**What to produce:** Transcribe each line below without altering anything.

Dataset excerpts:
Start of Block

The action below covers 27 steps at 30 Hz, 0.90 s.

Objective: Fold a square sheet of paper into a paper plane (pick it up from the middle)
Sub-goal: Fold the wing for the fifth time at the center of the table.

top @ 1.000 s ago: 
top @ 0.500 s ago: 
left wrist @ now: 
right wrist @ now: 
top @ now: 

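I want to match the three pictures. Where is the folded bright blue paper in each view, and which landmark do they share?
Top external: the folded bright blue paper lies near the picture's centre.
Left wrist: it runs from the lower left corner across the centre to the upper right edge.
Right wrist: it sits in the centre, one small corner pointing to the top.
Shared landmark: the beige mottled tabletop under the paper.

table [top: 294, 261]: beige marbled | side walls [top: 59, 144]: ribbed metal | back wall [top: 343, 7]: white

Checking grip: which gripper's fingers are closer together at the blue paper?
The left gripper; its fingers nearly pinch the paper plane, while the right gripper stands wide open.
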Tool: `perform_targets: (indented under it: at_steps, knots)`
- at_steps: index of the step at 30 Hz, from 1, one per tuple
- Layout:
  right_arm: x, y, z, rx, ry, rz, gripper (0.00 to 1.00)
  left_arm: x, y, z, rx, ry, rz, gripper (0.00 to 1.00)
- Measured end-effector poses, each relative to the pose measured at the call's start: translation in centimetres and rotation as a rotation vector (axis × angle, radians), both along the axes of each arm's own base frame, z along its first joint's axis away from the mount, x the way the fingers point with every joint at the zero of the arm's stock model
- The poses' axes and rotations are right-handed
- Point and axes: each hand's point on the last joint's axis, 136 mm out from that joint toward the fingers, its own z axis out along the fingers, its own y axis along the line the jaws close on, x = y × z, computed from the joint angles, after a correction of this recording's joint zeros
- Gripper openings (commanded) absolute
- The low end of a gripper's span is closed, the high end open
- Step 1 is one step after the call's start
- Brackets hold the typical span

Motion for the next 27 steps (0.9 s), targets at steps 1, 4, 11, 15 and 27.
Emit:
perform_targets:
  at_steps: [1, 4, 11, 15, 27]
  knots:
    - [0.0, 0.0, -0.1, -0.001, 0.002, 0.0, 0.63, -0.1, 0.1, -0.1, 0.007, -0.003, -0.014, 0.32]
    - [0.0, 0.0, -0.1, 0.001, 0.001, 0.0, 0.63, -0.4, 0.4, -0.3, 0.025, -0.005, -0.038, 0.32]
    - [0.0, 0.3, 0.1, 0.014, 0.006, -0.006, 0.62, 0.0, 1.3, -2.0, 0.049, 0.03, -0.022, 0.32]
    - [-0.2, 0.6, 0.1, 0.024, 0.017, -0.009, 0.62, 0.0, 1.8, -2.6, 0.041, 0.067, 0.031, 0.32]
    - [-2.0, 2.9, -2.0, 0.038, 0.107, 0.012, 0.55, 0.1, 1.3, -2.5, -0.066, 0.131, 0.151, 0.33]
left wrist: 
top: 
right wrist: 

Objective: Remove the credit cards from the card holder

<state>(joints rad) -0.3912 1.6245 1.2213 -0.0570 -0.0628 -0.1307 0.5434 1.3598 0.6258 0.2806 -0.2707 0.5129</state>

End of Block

**Answer to the exercise:**
The action below covers 27 steps at 30 Hz, 0.90 s.

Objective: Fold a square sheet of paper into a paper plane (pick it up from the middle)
Sub-goal: Fold the wing for the fifth time at the center of the table.

top @ 1.000 s ago: 
top @ 0.500 s ago: 
left wrist @ now: 
right wrist @ now: 
top @ now: 

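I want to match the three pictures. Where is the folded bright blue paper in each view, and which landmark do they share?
Top external: the folded bright blue paper lies near the picture's centre.
Left wrist: it runs from the lower left corner across the centre to the upper right edge.
Right wrist: it sits in the centre, one small corner pointing to the top.
Shared landmark: the beige mottled tabletop under the paper.

table [top: 294, 261]: beige marbled | side walls [top: 59, 144]: ribbed metal | back wall [top: 343, 7]: white

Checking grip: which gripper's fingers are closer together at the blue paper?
The left gripper; its fingers nearly pinch the paper plane, while the right gripper stands wide open.
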Tool: `perform_targets: (indented under it: at_steps, knots)`
- at_steps: index of the step at 30 Hz, from 1, one per tuple
- Layout:
  right_arm: x, y, z, rx, ry, rz, gripper (0.00 to 1.00)
  left_arm: x, y, z, rx, ry, rz, gripper (0.00 to 1.00)
- Measured end-effector poses, each relative to the pose measured at the call's start: translation in centimetres and rotation as a rotation vector (axis × angle, radians), both along the axes of each arm's own base frame, z along its first joint's axis away from the mount, x the way the fingers point with every joint at the zero of the arm's stock model
- The poses' axes and rotations are right-handed
- Point and axes: each hand's point on the last joint's axis, 136 mm out from that joint toward the fingers, its own z axis out along the fingers, its own y axis along the line the jaws close on, x = y × z, computed from the joint angles, after a correction of this recording's joint zeros
- Gripper openings (commanded) absolute
- The low end of a gripper's span is closed, the high end open
- Step 1 is one step after the call's start
- Brackets hold the typical span

Motion for the next 27 steps (0.9 s), targets at steps 1, 4, 11, 15 and 27.
Emit:
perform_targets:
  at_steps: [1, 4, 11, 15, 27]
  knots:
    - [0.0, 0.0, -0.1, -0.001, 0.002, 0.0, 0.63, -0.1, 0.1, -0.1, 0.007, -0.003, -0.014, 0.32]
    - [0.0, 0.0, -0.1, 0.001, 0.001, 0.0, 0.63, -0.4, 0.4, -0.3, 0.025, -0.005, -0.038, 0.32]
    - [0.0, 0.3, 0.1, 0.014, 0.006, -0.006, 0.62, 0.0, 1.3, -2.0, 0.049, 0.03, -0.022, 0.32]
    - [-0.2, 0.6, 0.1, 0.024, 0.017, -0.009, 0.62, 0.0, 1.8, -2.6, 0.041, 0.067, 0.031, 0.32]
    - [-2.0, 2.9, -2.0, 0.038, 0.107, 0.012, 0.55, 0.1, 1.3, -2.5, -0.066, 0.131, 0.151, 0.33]
left wrist: 
top: 
right wrist: 

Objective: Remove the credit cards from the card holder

<state>(joints rad) -0.3912 1.6245 1.2213 -0.0570 -0.0628 -0.1307 0.5434 1.3598 0.6258 0.2806 -0.2707 0.5129</state>

The exercise closes with this answer.